Environmentalists are absolutely correct when they say alternative uses for scrap tires are better than burning them as fuel. Their support of a set of new regulations that could end most tire-derived fuel, however, is impractical.
The U.S. Environmental Protection Agency is well along in the process of reclassifying TDF as solid waste. Such regulations mean scrap tires would have to be reprocessed to be used as fuel.
The environmentalist lobby's belief that discouraging incineration of tires for fuel will encourage clean alternatives makes sense in a perfect world. Not in the real world, however.
Since the creation of the tire industry until the 1990s, the typical way to dispose of a worn-out tire was to “throw it on the pile.” Often tires missed the pile and ended up in streams, fields or on the side of a rural road. Stockpiled tires bred mosquitoes and fires, and used tires in the woods were just disgusting.
Except for retreading and the World War II effort to recover rubber, little was done to find ways to utilize scrap tires. It couldn't be done economically, so the tire industry ignored the problem as the nation's scrap tire stockpile grew to a billion.
A series of spectacular tire dump fires and the growth of the environmental movement bullied the industry into getting serious about finding uses for scrap tires.
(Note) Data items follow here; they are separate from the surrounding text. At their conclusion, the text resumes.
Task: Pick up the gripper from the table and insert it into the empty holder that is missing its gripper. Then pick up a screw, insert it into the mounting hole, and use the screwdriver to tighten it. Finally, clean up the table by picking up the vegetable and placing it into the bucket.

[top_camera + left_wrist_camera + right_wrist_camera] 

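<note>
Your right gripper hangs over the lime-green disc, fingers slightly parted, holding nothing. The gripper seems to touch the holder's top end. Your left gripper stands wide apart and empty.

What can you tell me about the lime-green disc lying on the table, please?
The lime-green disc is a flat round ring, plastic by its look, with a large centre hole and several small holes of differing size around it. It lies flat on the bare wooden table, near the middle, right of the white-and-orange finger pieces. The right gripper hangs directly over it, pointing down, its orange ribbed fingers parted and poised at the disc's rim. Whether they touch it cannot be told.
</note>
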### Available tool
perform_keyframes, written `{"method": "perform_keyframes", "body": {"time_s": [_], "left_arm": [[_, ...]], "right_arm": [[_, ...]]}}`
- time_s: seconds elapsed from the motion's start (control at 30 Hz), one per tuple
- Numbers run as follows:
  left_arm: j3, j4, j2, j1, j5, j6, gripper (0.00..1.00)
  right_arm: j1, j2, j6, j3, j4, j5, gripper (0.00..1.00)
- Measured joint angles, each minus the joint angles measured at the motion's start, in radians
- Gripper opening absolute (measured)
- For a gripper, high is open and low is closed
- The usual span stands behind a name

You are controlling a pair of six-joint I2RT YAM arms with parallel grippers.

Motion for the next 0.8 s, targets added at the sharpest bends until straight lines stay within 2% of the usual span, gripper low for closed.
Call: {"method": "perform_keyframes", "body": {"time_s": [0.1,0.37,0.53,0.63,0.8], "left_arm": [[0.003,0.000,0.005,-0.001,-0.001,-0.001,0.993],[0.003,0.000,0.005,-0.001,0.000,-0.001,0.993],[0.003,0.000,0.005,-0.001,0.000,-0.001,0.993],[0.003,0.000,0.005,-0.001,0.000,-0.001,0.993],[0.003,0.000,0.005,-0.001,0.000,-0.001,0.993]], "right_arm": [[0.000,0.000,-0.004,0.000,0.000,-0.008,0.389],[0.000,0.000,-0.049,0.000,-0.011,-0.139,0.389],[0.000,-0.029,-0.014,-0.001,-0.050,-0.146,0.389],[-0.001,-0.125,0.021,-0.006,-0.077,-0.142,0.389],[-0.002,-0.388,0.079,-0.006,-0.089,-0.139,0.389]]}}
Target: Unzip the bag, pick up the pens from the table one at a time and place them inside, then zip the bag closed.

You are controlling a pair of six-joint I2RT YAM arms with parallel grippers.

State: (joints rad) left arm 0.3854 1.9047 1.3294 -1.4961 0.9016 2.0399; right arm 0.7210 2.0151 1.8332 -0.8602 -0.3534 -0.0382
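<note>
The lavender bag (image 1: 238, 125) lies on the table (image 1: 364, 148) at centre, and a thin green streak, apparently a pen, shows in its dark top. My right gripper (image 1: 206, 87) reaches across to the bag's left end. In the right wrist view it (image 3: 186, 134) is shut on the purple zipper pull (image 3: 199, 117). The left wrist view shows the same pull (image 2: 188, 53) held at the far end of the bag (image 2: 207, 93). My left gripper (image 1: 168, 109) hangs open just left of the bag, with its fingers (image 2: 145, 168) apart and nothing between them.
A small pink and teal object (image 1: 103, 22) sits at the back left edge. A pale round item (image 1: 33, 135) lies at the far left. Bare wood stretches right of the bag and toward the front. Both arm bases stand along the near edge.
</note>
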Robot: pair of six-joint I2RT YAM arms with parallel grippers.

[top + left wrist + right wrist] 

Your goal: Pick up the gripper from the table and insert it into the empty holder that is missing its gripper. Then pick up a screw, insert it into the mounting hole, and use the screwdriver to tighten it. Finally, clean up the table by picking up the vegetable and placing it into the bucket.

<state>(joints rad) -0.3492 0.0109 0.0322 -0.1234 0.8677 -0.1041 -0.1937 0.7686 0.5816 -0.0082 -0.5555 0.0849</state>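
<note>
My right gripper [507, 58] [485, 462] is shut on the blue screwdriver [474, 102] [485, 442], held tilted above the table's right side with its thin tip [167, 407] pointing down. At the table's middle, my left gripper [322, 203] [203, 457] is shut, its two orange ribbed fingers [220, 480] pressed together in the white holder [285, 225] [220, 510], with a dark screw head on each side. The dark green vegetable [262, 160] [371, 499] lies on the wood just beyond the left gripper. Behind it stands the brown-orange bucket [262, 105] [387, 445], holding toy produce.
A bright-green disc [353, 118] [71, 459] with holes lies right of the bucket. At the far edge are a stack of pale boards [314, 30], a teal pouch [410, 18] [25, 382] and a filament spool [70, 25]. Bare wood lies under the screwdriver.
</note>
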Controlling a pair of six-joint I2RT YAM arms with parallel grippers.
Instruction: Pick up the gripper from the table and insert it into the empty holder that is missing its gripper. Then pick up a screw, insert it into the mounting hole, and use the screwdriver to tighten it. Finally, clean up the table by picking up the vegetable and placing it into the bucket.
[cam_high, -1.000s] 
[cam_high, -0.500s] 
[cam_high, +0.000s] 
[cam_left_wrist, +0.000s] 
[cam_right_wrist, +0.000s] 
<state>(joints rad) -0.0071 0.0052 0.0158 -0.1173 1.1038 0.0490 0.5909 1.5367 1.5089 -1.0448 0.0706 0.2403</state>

In total, the business has done a good job: The stockpile is down to 100 million, and a variety of methods to utilize worn-out tires were developed.
TDF, still the biggest consumer of used tires, really is a temporary solution until the best ideas for recycling tires become cost-effective. Today it eats up about half, or 150 million, of the scrap tires generated annually.
Technological advances can be force-fed: Witness all the inventions developed during wars. But the vision of environmentalists that banning most tire-burning will spawn the growth of alternative solutions is a “pie-in-the-sky” view.
A regulation that kills off tire burning for fuel won't jump-start an era of innovation: companies and individuals have been on the case for 20 years. It will spawn the rebirth of huge, mosquito-plagued tire piles, making the cure worse than the disease.